Although the entries contain pictures, the copy should hold only their exact text.
--- Supplied information ---
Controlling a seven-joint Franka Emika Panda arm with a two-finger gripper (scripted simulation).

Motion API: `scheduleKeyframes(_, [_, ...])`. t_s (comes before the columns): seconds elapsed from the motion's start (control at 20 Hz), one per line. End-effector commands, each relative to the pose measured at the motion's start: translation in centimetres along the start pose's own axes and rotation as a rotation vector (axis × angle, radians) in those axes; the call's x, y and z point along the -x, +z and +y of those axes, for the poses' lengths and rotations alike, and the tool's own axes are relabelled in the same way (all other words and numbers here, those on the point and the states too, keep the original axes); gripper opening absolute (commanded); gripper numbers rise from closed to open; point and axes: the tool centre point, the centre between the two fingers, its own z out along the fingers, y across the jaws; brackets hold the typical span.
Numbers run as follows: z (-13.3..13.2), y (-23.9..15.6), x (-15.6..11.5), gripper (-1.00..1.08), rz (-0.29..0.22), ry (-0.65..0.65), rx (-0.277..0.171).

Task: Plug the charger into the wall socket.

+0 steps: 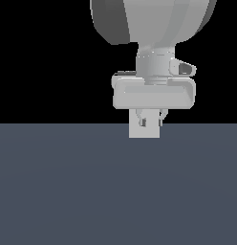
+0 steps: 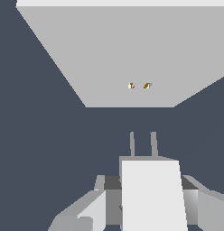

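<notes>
Charger (image 2: 152, 191) sits clamped between our gripper (image 2: 145, 205) fingers, so the jaws are closed narrow on that off-white block. In the wrist view we see its two short grey prongs (image 2: 143, 144) sticking out ahead, aimed toward the wall socket (image 2: 109, 54). That socket is the big flat light-grey plate, and its two tiny yellowish holes (image 2: 139, 85) show near the middle of the face. Prongs and holes are clearly apart, with a band of dark blue-grey floor (image 2: 41, 135) visible between the prong tips and the plate's near edge. The holes look roughly lined up with the prongs, maybe a hair off to one side, hard for us to call.

From the exterior view we get the arm coming down from above, the wide gripper body (image 1: 154, 93) level, and the fingers (image 1: 143, 119) hanging in front of a pale square shape. We honestly can't tell there how much of that square is socket and how much is charger, since they overlap.
</notes>
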Motion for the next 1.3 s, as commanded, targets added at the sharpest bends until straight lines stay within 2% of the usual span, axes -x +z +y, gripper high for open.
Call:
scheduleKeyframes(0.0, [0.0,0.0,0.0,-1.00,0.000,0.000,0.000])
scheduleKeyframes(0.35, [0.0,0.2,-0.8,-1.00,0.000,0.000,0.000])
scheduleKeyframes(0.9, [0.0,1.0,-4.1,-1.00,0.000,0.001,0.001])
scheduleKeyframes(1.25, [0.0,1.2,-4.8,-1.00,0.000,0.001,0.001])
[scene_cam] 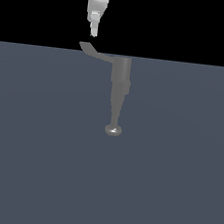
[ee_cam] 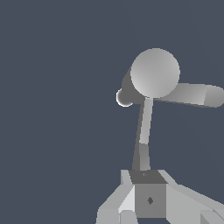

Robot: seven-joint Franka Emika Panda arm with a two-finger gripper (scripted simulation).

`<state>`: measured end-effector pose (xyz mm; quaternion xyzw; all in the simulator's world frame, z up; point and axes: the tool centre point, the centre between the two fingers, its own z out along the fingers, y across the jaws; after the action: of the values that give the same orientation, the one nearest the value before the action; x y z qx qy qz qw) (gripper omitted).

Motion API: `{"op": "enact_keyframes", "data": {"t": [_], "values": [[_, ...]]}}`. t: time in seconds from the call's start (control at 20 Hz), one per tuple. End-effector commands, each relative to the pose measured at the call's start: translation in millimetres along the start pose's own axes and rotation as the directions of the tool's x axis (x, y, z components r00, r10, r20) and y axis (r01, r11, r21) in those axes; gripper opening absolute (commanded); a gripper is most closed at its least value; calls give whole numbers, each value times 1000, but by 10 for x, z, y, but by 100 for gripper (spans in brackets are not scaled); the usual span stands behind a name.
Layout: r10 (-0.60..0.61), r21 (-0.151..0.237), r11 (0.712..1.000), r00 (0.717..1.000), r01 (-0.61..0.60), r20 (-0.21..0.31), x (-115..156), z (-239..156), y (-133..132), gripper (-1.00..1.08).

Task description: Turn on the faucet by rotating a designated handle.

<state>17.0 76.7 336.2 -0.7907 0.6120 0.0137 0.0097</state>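
Observation:
The grey faucet [scene_cam: 121, 71] stands on the floor, its tapering spout ending in a rounded shiny tip [scene_cam: 113, 130]. The thin curved handle [scene_cam: 96, 52] reaches from the top of the cylinder toward the exterior view's left, with an upturned end. My white gripper [scene_cam: 93, 32] hangs just above that end, apart from it, with the fingers together and nothing between them. In the wrist view the faucet's round top [ee_cam: 155, 72] shows from above. The handle [ee_cam: 145, 124] runs from it to just under my gripper [ee_cam: 146, 176].
A flat dark blue-grey floor [scene_cam: 39, 164] spreads around the faucet. A thick grey part of the faucet [ee_cam: 192, 95] sticks out sideways from the body in the wrist view. Black background lies behind the floor's far edge.

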Motion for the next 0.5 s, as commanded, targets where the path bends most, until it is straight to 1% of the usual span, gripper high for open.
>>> {"op": "enact_keyframes", "data": {"t": [0.0,0.45], "values": [[51,1,999,999,-51,-8,-20,98,-92,-100],[160,6,987,987,-160,-29,-70,329,-283,-100]]}}
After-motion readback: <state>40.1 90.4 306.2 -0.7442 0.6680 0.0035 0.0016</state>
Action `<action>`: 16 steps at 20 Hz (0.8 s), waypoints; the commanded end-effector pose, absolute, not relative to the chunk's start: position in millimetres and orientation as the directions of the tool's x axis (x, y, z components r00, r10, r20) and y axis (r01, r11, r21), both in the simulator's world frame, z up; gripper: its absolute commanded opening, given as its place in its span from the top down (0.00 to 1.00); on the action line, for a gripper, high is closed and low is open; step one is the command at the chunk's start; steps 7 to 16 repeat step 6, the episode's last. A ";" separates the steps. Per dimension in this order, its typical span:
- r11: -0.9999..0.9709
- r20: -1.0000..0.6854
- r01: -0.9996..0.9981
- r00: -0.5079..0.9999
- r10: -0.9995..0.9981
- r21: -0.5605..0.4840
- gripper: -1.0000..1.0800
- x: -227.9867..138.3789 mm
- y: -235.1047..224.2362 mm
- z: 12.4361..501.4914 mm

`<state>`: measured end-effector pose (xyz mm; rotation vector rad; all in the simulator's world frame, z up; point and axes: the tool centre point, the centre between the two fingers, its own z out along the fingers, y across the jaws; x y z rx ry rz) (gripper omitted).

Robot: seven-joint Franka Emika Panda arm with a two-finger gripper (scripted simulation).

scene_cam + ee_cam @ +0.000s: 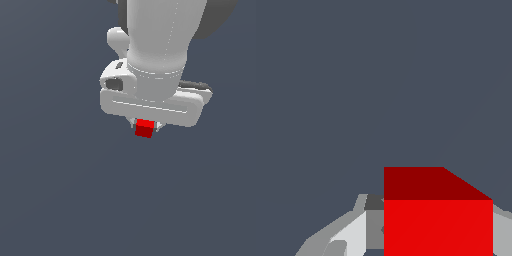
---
> Result of the exercise:
Controlling a seven-joint Franka Emika Panda arm with a two-finger gripper (scripted simulation).

Motion API: `scheduleKeyframes(_, [_, ...])`. t_s (comes before the columns): seconds elapsed from the motion's start (control at 20 Hz), one per line. End-effector commands, each relative to the pose measured at the motion's start: translation in centimetres along the start pose's own axes and rotation as a rotation vector (axis × angle, radians) in those axes; the call's x, y and z point along the -x, +z and +y of those axes, for the poses' lengths and rotations alike, and the tool's own axes are relabelled in the same way (all other words and numbers here, those on the point and the states too, keep the original axes); gripper opening absolute (commanded); gripper numbers rise from closed to open; point and axes: the tool centre point, the centre between the two fingers, its own z out along the fingers, y across the jaws; brackets hold the typical span.
Numbers run as follows: z (-13.3..13.2), y (-23.9..15.6), x (-15.6..11.5), gripper (-1.00..1.08), rz (-0.29..0.22), ry (-0.65..0.65), rx (-0.277..0.171).

Task: Plug the charger into the wall socket.

+0 steps: 
+0 steps: 

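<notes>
Charger (image 2: 152, 191) sits clamped between our gripper (image 2: 145, 205) fingers, so the jaws are closed narrow on that off-white block. In the wrist view we see its two short grey prongs (image 2: 143, 144) sticking out ahead, aimed toward the wall socket (image 2: 109, 54). That socket is the big flat light-grey plate, and its two tiny yellowish holes (image 2: 139, 85) show near the middle of the face. Prongs and holes are clearly apart, with a band of dark blue-grey floor (image 2: 41, 135) visible between the prong tips and the plate's near edge. The holes look roughly lined up with the prongs, maybe a hair off to one side, hard for us to call.

From the exterior view we get the arm coming down from above, the wide gripper body (image 1: 154, 93) level, and the fingers (image 1: 143, 119) hanging in front of a pale square shape. We honestly can't tell there how much of that square is socket and how much is charger, since they overlap.
</notes>
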Motion for the next 1.3 s, as commanded, targets added at the sharpest bends until straight lines stay within 2% of the usual span, axes -x +z +y, gripper high for open.
Call:
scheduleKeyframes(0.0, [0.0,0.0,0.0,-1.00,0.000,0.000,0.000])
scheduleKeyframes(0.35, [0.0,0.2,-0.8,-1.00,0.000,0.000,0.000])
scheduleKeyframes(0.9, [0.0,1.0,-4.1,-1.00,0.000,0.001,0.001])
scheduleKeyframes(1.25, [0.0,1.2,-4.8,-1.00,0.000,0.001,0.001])
[scene_cam] 
[ee_cam] 

Robot: seven-joint Franka Emika Panda arm with a two-finger gripper (scripted simulation).

`<state>`: measured end-effector pose (xyz mm; quaternion xyzw; all in the simulator's world frame, z up; point and axes: the tool centre point, the centre between the two fingers, its own z out along the fingers, y across the jaws; after the action: of the values that give the same orientation, the one nearest the value before the action; x y z qx qy qz qw) (gripper omitted).

Motion API: `{"op": "enact_keyframes", "data": {"t": [_], "values": [[_, ...]]}}`. t: time in seconds from the call's start (control at 20 Hz), one per tuple. End-effector commands, each relative to the pose measured at the call's start: translation in millimetres along the start pose's own axes and rotation as the directions of the tool's x axis (x, y, z components r00, r10, r20) and y axis (r01, r11, r21) in those axes; gripper opening absolute (commanded); a gripper is most closed at its least value; calls give whole numbers, each value times 1000, but by 10 for x, z, y, but by 100 for gripper (spans in brackets are not scaled); the usual span stands behind a name.
Layout: r10 (-0.60..0.61), r21 (-0.151..0.237), r11 (0.712..1.000), r00 (0.717..1.000), r01 (-0.61..0.60), r20 (-0.21..0.31), x (-115..156), z (-239..156), y (-133..132), gripper (-1.00..1.08).

Task description: Turn on the faucet by rotating a designated handle.

<state>17.0 76.7 336.2 -0.7907 0.6120 0.0137 0.0097</state>
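Observation:
The grey faucet [scene_cam: 121, 71] stands on the floor, its tapering spout ending in a rounded shiny tip [scene_cam: 113, 130]. The thin curved handle [scene_cam: 96, 52] reaches from the top of the cylinder toward the exterior view's left, with an upturned end. My white gripper [scene_cam: 93, 32] hangs just above that end, apart from it, with the fingers together and nothing between them. In the wrist view the faucet's round top [ee_cam: 155, 72] shows from above. The handle [ee_cam: 145, 124] runs from it to just under my gripper [ee_cam: 146, 176].
A flat dark blue-grey floor [scene_cam: 39, 164] spreads around the faucet. A thick grey part of the faucet [ee_cam: 192, 95] sticks out sideways from the body in the wrist view. Black background lies behind the floor's far edge.
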
Motion for the next 0.5 s, as commanded, targets where the path bends most, until it is straight to 1% of the usual span, gripper high for open.
>>> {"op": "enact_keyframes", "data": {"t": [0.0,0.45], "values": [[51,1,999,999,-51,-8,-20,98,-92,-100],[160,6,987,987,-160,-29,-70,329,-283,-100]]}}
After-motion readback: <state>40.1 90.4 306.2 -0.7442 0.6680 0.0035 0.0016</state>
Action `<action>`: 16 steps at 20 Hz (0.8 s), waypoints; the commanded end-effector pose, absolute, not relative to the chunk's start: position in millimetres and orientation as the directions of the tool's x axis (x, y, z components r00, r10, r20) and y axis (r01, r11, r21), both in the simulator's world frame, z up; gripper: its absolute commanded opening, given as its place in its span from the top down (0.00 to 1.00); on the action line, for a gripper, high is closed and low is open; step one is the command at the chunk's start; steps 7 to 16 repeat step 6, the episode's last. A ";" separates the steps. Per dimension in this order, its typical span:
- r11: -0.9999..0.9709
- r20: -1.0000..0.6854
- r01: -0.9996..0.9981
- r00: -0.5079..0.9999
- r10: -0.9995..0.9981
- r21: -0.5605..0.4840
- gripper: -1.0000..1.0800
- x: -227.9867..138.3789 mm
- y: -235.1047..224.2362 mm
- z: 12.4361..501.4914 mm

`<state>`: measured end-effector pose (xyz mm; rotation vector rad; all in the simulator's world frame, z up; point and axes: the tool centre point, the centre between the two fingers, its own z out along the fingers, y across the jaws; x y z rx ry rz) (gripper omitted).

Robot: seven-joint Franka Emika Panda arm with a two-finger gripper (scripted simulation).

scene_cam + ee_cam @ +0.000s: 

This completes the answer to the exercise.